As evidenced in this scene, Cheng frequently jumps around in the chronology of his narrative, oftentimes oscillating between the past and present.  Then he flashes forward in the narrative, highlighting Robert’s sexual encounter with the white bar owner’s mentally handicapped African-American daughter.  This departure from cross-raced kindness to this fleeting sexual episode provides a new shade on race relations, evoking the sensibility of Tom Jones, Fielding’s eighteenth century picaresque novel.  Molly Seagrim seduces Tom in the novel, just as the bar owner’s daughter ignites sexual relations between herself and Robert.  In this novel of survival and racial strain, Robert even works as a slave laborer in the swamp, yet manages to escape.  When he disappears, Robert is referred to as the “missing Negro,” and is filed “among the other transients of the country.”  He emerges from the depth of the swamp “half dead and all the way alive” and into a zealous colored church service about the Devil.  In this scene, Cheng cleverly unites race, religion, and the dog motif.  Preaching to the congregation, the reverend roars “That low sniffling dog that howls at your back door!  Hear him, brothers, hear!  He calls for blood!”  Startled by the sermon, Robert seeks Eli’s help, yet is rebuffed.  While the book itself is fragmented into six sections and often jumps forward and backward in time, Robert’s sense of time is similarly fractured.  Cheng writes “The one truth God has ever given to a man.  And it’s that the past keeps happening to us.  No matter who we are or how far we get away, it keeps happening to us.”  Robert finally reaches where the “Southern cross the Dog,” two iconic railroads, which Cheng manipulates to depict the Southern world and society’s interactions with the Devil, a force Robert battles throughout his odyssey.

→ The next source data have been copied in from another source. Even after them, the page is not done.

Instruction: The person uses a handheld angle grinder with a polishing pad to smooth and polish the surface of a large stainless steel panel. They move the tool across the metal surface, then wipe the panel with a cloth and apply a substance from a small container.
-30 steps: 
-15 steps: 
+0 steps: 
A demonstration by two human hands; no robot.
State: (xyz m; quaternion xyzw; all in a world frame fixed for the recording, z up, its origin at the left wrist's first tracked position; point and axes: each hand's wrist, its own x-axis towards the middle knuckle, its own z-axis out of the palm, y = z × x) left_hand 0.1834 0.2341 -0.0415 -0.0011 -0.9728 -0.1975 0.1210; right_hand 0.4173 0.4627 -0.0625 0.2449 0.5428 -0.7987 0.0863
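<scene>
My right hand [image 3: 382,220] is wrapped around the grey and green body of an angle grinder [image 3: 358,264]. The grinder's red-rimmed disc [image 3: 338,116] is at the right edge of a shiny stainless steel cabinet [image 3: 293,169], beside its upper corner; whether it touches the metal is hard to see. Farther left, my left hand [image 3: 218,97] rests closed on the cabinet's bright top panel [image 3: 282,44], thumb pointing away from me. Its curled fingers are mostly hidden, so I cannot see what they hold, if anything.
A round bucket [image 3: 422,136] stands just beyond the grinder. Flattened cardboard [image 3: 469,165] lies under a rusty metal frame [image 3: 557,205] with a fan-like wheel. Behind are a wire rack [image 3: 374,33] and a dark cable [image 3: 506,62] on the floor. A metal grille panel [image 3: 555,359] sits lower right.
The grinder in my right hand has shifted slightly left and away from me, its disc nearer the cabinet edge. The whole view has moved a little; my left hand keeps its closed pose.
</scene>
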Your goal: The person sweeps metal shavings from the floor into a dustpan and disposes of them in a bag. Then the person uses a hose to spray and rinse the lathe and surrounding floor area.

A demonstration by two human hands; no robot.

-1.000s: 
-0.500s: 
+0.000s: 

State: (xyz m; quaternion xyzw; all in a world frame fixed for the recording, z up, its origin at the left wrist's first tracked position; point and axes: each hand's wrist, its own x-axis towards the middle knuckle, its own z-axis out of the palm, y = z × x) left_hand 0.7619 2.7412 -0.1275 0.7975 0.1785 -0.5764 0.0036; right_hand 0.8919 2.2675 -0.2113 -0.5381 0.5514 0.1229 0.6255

Uniting these themes as well as Robert’s fragmented sense of time and consciousness, Cheng attempts to present this coming of age novel, both concerning his young protagonist and the South.  Unfortunately, Cheng’s attempts are just that; he shies away from a thorough presentation of plot and loses the reader in the overdone time oscillations, fragmentations, and frequent narrator shifts.  While Southern Cross the Dog certainly possesses gleams of brilliance, Cheng’s debut novel falls short of becoming the iconic, successful novels of predecessors such as Faulkner and Twain.  Each of the novel’s landscapes represents new territory for both Robert and Cheng, territory that Cheng endeavors to navigate, but through which he ultimately remains off-track.